The Champions could have been a very different film without the dedication and hard work demonstrated by members of both organizations. But because Best Friends and Bad Rap took it upon themselves to speak up for the voiceless, Darcy Dennett’s documentary offers a story rich in hope and the triumph that comes from standing up for what’s right.
For theatergoers who can make it past the documentary’s troubling subject matter, The Champions is a must-see film that shouldn’t be missed.
What is it? An independent documentary following the lives of pit bulls rescued from the dog-fighting ring of former Atlanta Falcons quarterback Michael Vick.
Who’s watching it? The film has wowed lovers of animals and well-crafted documentaries. However, children and adults unable to handle the film’s intense subject matter should likely stay away.
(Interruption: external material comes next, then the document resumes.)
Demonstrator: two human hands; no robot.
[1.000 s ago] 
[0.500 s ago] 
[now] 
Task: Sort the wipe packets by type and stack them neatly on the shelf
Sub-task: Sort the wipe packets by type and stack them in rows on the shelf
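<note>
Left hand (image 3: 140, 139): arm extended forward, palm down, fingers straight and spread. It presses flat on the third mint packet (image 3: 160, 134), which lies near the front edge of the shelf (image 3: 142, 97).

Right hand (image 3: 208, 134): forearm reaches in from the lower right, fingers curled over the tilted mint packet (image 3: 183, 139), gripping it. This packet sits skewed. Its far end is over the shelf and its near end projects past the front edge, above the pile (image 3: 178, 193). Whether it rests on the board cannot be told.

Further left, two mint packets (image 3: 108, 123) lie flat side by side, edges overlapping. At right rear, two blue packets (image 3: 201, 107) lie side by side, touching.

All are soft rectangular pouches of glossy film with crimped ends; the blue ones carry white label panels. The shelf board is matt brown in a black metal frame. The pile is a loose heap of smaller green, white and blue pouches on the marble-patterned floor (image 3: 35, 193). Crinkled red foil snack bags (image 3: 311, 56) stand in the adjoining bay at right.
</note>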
Where is it playing? Currently, The Champions is being shown in film festivals across the country. It is also now available to download for only $14.99. For times, dates, locations, and other information, visit http://www.championsdocumentary.com.
It’s hard to imagine that the timid and fearful Audie would go from bundle of nerves to award-winning agility dog, but that’s exactly what happened. Guided by the love and mentorship of his adopter, Linda Chwistek, Audie overcame crippling physical and psychological trauma to become a model canine athlete.
Taken in by California’s Our Pack Rescue, Leo had one of the most incredible success stories to come out of the Michael Vick case. Despite everything he experienced as a victim of abuse, he became a certified therapy dog, bringing joy and laughter to the lives of cancer patients who desperately needed it. Sadly, Leo passed away in 2011, but the love and forgiveness he freely gave lives on in the countless lives he touched.
Unfortunately, Meryl was one of two pit bulls sent to Best Friends who could not be re-homed, since she initially showed a tendency toward aggression in fearful situations. However, these days Meryl gets along excellently with her handlers at Best Friends, where she will live out the rest of her days in peace and among friends.